## Dataset extract
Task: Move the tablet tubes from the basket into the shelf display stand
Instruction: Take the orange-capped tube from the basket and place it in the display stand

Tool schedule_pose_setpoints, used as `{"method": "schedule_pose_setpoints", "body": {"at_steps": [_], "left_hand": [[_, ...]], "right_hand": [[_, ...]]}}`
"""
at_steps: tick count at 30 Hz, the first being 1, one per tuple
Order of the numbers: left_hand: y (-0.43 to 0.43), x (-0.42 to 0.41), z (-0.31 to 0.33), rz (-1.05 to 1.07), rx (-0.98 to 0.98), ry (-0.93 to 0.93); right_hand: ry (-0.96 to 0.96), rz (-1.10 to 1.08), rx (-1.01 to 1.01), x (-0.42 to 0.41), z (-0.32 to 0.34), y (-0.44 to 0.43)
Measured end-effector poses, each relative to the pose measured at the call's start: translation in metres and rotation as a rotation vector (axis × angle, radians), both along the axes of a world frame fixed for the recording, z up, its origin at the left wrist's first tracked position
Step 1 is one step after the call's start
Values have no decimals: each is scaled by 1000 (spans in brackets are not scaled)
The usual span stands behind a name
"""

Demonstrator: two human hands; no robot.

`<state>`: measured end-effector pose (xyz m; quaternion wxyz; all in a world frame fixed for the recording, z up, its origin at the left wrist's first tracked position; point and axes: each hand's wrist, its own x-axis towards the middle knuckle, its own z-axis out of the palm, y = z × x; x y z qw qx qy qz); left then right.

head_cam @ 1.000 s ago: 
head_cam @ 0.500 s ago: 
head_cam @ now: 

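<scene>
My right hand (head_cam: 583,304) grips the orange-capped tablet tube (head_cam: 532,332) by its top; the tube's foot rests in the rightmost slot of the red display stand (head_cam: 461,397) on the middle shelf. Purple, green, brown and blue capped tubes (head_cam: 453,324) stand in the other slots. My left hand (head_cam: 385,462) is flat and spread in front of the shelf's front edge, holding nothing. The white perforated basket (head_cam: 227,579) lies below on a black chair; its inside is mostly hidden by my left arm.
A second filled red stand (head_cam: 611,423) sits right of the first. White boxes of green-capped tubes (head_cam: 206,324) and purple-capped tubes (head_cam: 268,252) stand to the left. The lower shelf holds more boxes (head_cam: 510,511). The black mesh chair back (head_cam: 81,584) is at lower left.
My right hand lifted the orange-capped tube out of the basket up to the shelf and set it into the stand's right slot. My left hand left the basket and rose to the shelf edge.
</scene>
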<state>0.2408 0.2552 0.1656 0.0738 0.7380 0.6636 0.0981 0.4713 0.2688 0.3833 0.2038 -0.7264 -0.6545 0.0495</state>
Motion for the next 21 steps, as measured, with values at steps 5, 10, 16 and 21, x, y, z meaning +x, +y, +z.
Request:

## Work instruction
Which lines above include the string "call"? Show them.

## Response area
Measured end-effector poses, each relative to the pose measured at the call's start: translation in metres and rotation as a rotation vector (axis × angle, radians), both along the axes of a world frame fixed for the recording, z up, its origin at the left wrist's first tracked position
Step 1 is one step after the call's start

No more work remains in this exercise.